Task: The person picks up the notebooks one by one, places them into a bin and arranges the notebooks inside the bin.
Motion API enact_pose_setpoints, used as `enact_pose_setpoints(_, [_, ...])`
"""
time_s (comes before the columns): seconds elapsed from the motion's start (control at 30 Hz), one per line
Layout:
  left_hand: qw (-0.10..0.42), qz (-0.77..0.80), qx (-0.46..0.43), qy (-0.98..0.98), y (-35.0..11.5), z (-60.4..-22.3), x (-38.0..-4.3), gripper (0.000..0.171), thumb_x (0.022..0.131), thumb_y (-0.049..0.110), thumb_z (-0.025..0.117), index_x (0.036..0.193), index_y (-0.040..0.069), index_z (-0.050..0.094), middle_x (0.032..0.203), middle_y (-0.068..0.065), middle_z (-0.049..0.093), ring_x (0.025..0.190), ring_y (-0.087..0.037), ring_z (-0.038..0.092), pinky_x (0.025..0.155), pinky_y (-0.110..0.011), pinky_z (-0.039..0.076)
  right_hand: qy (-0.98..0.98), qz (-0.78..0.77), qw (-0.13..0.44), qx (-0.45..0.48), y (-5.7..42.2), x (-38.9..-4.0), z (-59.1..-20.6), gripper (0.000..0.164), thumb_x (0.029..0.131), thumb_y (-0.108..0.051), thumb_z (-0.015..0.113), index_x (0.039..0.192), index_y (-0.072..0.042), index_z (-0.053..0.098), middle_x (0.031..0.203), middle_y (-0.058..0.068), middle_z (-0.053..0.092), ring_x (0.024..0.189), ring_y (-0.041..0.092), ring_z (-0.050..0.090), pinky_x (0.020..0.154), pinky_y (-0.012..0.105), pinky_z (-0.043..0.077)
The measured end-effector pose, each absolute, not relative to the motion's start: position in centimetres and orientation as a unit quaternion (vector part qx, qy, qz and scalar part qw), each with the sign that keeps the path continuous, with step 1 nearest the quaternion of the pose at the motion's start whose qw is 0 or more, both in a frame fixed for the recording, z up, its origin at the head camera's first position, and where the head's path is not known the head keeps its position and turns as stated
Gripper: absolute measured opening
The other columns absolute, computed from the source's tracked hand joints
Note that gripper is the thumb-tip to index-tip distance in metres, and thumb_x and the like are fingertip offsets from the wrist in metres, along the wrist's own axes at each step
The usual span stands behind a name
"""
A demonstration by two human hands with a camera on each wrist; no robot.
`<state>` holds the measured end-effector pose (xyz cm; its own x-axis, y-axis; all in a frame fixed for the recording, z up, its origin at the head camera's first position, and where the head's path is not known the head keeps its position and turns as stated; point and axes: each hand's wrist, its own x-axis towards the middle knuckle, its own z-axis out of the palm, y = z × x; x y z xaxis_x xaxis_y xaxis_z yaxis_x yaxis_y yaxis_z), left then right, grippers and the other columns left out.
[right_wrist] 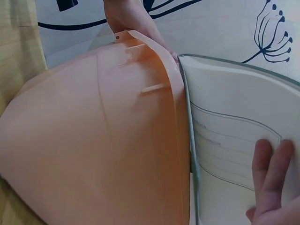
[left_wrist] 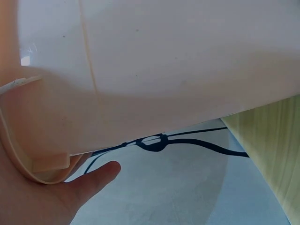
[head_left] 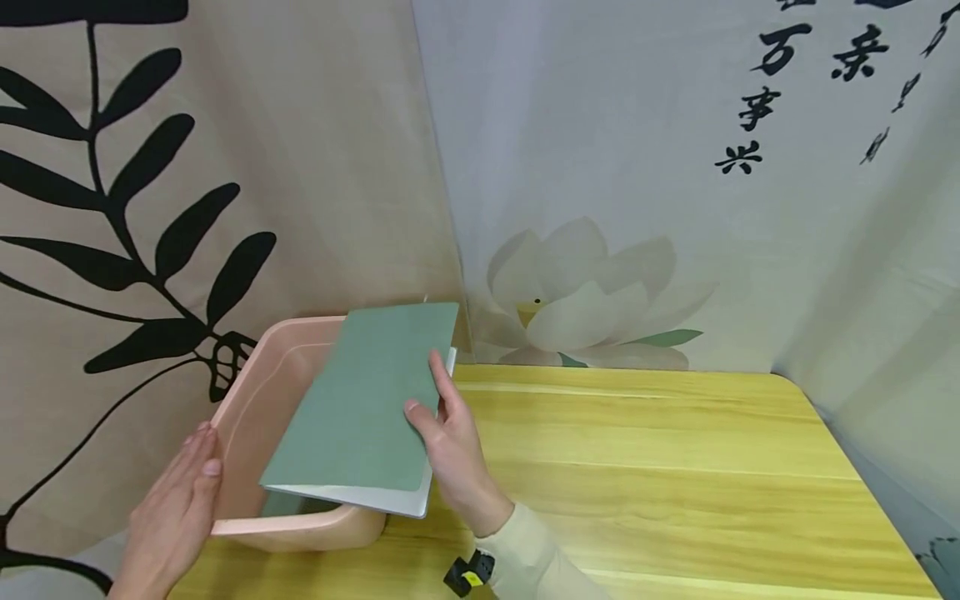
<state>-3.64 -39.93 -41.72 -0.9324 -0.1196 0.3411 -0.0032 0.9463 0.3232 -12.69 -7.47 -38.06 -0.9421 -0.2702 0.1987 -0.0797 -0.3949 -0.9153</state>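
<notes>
A notebook (head_left: 360, 392) with a plain green cover lies tilted above the mouth of a pink plastic bin (head_left: 300, 531). My right hand (head_left: 457, 454) pinches its right edge, thumb on the cover. In the right wrist view, fingers (right_wrist: 272, 173) press a whitish page printed with lines on the other side. The notebook's edge runs close along the bin's rim there. At the bin's left rim rests my left hand (head_left: 176, 504), fingers straight. Inside the bin, something green (head_left: 281, 504) shows beneath the notebook; the rest of the inside is mostly hidden.
The bin stands at the left of a yellow wood-grain table (head_left: 660, 475). Behind it hang curtains (head_left: 337, 167) printed with dark leaves, a pale lotus and black characters. A black device with a yellow mark (head_left: 470, 575) sits at my right wrist.
</notes>
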Motion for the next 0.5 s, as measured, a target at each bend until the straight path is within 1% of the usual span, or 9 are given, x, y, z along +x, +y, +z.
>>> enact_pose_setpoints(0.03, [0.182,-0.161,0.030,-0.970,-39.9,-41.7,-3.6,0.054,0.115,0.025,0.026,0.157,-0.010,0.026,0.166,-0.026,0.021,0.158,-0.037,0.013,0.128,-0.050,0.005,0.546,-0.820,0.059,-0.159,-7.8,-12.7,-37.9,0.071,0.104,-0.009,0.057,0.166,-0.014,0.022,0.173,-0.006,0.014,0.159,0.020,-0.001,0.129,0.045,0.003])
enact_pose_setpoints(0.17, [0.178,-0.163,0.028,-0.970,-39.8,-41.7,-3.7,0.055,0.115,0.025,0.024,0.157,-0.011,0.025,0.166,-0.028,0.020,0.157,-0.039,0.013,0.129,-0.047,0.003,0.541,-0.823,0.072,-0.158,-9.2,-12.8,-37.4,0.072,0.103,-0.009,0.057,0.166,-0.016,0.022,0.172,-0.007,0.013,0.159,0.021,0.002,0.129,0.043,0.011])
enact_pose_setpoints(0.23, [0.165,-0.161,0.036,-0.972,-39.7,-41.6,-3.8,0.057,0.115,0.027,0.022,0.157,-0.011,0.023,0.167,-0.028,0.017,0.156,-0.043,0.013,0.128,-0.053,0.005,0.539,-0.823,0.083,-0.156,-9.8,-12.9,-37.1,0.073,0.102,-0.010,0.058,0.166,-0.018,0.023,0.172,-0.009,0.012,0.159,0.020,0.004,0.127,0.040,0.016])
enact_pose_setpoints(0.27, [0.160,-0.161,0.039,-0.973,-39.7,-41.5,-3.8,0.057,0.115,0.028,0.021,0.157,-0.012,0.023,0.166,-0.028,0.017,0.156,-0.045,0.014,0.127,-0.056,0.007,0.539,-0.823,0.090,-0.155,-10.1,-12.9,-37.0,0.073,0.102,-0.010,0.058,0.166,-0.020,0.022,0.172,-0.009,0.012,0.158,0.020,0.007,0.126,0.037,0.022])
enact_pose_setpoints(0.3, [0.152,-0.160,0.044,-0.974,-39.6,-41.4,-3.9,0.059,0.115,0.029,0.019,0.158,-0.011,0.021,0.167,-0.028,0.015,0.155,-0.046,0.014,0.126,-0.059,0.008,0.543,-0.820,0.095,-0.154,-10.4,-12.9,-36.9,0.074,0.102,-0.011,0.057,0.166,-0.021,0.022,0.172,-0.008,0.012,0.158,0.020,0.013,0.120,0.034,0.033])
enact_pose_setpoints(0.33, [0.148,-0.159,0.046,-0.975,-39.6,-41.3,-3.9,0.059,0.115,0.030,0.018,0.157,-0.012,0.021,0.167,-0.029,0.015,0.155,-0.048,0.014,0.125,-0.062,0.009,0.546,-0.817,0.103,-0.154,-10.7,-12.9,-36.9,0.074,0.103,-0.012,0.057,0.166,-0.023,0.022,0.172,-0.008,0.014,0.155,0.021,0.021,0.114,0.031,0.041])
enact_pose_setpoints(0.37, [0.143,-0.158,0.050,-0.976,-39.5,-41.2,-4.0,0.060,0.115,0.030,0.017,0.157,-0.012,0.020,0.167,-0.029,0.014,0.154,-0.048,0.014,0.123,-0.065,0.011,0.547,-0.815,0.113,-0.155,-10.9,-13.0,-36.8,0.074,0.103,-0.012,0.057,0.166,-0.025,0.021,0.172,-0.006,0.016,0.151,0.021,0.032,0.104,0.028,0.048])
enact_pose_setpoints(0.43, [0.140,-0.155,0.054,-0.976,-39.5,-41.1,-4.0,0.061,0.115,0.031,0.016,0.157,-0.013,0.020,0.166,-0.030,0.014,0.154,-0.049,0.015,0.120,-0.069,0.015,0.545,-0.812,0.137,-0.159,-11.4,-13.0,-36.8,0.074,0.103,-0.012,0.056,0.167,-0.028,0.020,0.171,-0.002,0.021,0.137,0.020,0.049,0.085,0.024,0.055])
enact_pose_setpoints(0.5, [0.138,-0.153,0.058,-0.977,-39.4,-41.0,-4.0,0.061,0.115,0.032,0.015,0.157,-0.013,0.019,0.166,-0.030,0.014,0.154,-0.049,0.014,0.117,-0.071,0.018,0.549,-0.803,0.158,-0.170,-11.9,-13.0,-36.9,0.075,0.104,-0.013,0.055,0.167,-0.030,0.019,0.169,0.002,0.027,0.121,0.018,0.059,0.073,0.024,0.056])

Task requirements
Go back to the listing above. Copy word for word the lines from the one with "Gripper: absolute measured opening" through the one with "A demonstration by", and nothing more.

Result of this task
Gripper: absolute measured opening
The other columns absolute, computed from the source's tracked hand joints
Note that gripper is the thumb-tip to index-tip distance in metres, and thumb_x and the like are fingertip offsets from the wrist in metres, along the wrist's own axes at each step
The usual span stands behind a name
"""
A demonstration by two human hands with a camera on each wrist; no robot.

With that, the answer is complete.